_Aim of the exercise_
Which lines run from the start of the data below to the line containing "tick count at"? Set them down exactly, with none added.

=====

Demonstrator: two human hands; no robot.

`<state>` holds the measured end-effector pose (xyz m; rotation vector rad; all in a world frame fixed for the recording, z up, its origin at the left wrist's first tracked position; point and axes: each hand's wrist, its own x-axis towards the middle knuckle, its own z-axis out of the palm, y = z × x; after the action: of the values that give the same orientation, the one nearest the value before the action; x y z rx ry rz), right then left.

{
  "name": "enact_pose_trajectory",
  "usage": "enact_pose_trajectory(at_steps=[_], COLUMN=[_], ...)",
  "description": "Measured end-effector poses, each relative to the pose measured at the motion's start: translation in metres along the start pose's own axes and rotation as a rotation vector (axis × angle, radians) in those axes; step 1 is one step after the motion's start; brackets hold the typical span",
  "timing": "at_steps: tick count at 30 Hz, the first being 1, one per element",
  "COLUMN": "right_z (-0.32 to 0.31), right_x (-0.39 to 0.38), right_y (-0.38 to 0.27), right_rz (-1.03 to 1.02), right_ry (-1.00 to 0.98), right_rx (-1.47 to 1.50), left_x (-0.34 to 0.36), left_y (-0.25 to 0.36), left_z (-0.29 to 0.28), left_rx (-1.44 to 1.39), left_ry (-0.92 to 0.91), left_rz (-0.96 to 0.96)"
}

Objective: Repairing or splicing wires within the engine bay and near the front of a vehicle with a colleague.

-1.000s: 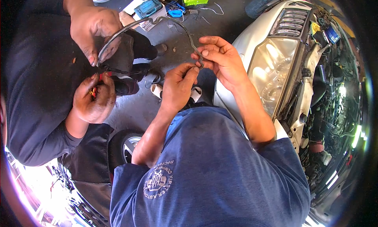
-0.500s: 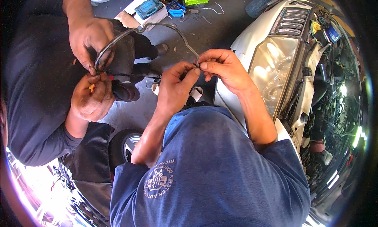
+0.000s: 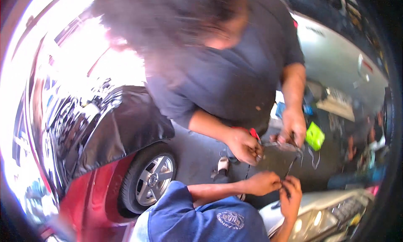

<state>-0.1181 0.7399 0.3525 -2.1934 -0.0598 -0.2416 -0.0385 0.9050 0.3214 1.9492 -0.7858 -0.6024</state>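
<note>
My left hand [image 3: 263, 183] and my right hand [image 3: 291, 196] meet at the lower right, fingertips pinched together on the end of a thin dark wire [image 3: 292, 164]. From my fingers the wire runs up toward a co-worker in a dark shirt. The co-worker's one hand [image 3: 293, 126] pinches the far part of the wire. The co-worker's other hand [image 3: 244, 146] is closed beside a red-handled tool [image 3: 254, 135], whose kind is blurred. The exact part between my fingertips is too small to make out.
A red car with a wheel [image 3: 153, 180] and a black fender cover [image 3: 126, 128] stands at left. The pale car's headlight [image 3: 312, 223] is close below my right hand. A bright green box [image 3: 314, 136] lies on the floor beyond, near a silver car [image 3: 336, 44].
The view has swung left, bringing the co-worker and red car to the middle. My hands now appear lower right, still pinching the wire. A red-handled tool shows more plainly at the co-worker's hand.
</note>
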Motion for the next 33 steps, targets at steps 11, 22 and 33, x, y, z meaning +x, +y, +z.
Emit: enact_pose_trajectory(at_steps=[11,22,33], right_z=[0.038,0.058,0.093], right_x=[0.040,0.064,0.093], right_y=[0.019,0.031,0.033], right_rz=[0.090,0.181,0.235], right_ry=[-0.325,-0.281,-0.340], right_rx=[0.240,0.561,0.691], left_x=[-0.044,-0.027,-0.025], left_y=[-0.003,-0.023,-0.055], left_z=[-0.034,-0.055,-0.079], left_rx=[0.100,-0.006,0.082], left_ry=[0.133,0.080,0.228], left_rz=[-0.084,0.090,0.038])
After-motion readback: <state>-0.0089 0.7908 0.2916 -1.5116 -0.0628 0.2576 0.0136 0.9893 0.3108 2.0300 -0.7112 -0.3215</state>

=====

_Answer_
Demonstrator: two human hands; no robot.

`<state>` holds the measured end-effector pose (xyz m; rotation vector rad; all in a world frame fixed for the recording, z up, its origin at the left wrist's first tracked position; point and axes: each hand's wrist, its own x-axis towards the middle knuckle, its own z-axis out of the palm, y = z × x; after the action: of the values that give the same orientation, the one nearest the value before the action; x y z rx ry rz), right then left.

{
  "name": "enact_pose_trajectory",
  "usage": "enact_pose_trajectory(at_steps=[_], COLUMN=[_], ...)",
  "description": "Measured end-effector poses, each relative to the pose measured at the motion's start: translation in metres along the start pose's own axes and rotation as a rotation vector (axis × angle, radians) in those axes; step 1 is one step after the motion's start; brackets hold the typical span",
  "timing": "at_steps: tick count at 30 Hz, the first being 1, one per element",

No more is needed for this exercise.